WHAT NEEDS TO BE DONE →
Whenever "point" appears in a line, please copy that line from the data.

RECORDED INFORMATION →
____________

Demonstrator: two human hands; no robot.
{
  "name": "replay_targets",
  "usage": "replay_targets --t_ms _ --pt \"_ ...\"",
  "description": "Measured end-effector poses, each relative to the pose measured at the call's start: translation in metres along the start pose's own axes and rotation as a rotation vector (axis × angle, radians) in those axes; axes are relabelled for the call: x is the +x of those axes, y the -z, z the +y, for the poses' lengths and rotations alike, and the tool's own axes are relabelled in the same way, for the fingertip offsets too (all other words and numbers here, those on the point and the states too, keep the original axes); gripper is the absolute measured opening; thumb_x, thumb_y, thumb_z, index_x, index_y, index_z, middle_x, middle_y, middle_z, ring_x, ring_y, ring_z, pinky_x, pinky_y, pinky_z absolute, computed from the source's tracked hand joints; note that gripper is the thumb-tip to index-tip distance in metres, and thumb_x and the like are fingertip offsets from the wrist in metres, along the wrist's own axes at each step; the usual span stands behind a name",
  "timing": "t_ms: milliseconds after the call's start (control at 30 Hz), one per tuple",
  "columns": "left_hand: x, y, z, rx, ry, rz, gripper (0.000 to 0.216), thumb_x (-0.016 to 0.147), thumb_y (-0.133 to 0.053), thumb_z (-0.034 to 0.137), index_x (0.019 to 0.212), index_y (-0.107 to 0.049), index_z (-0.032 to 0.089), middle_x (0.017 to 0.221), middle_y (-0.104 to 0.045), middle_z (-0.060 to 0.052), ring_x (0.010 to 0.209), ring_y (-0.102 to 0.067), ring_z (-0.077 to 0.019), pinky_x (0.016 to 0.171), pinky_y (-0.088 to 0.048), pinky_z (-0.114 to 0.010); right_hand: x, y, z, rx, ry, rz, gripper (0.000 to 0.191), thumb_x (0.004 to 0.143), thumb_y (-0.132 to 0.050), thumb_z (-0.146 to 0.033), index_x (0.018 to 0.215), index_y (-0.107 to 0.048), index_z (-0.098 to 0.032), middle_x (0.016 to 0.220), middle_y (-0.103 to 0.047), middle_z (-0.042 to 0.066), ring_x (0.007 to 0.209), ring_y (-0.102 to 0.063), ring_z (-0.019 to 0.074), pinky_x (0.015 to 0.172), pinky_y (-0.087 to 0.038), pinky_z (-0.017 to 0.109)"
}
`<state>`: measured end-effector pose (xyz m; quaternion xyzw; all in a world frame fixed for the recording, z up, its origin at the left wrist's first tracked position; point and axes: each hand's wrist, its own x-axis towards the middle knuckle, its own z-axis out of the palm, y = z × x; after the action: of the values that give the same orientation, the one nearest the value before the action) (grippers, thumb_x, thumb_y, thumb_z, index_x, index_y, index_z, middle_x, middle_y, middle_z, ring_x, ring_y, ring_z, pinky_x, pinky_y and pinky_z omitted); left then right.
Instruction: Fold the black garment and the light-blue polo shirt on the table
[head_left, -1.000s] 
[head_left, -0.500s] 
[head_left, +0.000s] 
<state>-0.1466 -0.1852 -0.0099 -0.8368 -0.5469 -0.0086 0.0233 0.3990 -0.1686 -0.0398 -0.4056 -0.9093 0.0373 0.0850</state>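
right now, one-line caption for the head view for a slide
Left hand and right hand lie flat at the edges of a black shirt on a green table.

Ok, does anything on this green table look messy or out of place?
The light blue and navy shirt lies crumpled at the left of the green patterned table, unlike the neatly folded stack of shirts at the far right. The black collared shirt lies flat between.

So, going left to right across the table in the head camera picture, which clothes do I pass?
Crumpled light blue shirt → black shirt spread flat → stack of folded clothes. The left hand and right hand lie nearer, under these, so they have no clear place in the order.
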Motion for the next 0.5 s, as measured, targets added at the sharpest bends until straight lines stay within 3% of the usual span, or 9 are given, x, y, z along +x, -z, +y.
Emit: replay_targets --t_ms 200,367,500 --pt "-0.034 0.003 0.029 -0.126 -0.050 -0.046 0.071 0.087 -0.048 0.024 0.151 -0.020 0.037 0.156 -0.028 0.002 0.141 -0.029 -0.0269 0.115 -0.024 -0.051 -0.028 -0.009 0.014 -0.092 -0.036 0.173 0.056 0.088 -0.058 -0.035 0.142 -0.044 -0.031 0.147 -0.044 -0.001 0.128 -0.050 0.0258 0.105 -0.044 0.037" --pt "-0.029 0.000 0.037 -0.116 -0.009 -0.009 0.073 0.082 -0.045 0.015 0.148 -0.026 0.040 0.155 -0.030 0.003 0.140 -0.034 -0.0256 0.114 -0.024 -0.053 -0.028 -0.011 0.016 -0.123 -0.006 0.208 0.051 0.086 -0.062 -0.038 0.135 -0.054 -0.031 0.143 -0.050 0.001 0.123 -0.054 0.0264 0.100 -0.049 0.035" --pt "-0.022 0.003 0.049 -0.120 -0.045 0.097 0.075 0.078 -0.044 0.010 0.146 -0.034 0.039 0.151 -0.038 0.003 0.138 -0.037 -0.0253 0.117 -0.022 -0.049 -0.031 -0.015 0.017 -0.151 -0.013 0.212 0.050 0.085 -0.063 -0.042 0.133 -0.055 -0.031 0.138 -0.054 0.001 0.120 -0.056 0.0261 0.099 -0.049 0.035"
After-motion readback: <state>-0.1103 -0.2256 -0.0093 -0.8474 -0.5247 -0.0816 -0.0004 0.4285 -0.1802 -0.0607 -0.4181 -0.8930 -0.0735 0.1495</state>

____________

RESULT OF THE EXERCISE →
  "description": "Measured end-effector poses, each relative to the pose measured at the call's start: translation in metres along the start pose's own axes and rotation as a rotation vector (axis × angle, radians) in those axes; axes are relabelled for the call: x is the +x of those axes, y the -z, z the +y, for the poses' lengths and rotations alike, and the tool's own axes are relabelled in the same way, for the fingertip offsets too (all other words and numbers here, those on the point and the states too, keep the original axes); gripper is the absolute measured opening; thumb_x, thumb_y, thumb_z, index_x, index_y, index_z, middle_x, middle_y, middle_z, ring_x, ring_y, ring_z, pinky_x, pinky_y, pinky_z absolute, computed from the source's tracked hand joints; note that gripper is the thumb-tip to index-tip distance in metres, and thumb_x and the like are fingertip offsets from the wrist in metres, along the wrist's own axes at each step; the usual span stands behind a name",
`<state>`: measured end-effector pose (xyz m; quaternion xyzw; all in a world frame fixed for the recording, z up, its origin at the left wrist's first tracked position; point and axes: each hand's wrist, its own x-axis towards the middle knuckle, its own z-axis out of the palm, y = z × x; after the action: of the values that give the same orientation, the one nearest the value before the action) (grippers, thumb_x, thumb_y, thumb_z, index_x, index_y, index_z, middle_x, middle_y, middle_z, ring_x, ring_y, ring_z, pinky_x, pinky_y and pinky_z omitted); left then right.

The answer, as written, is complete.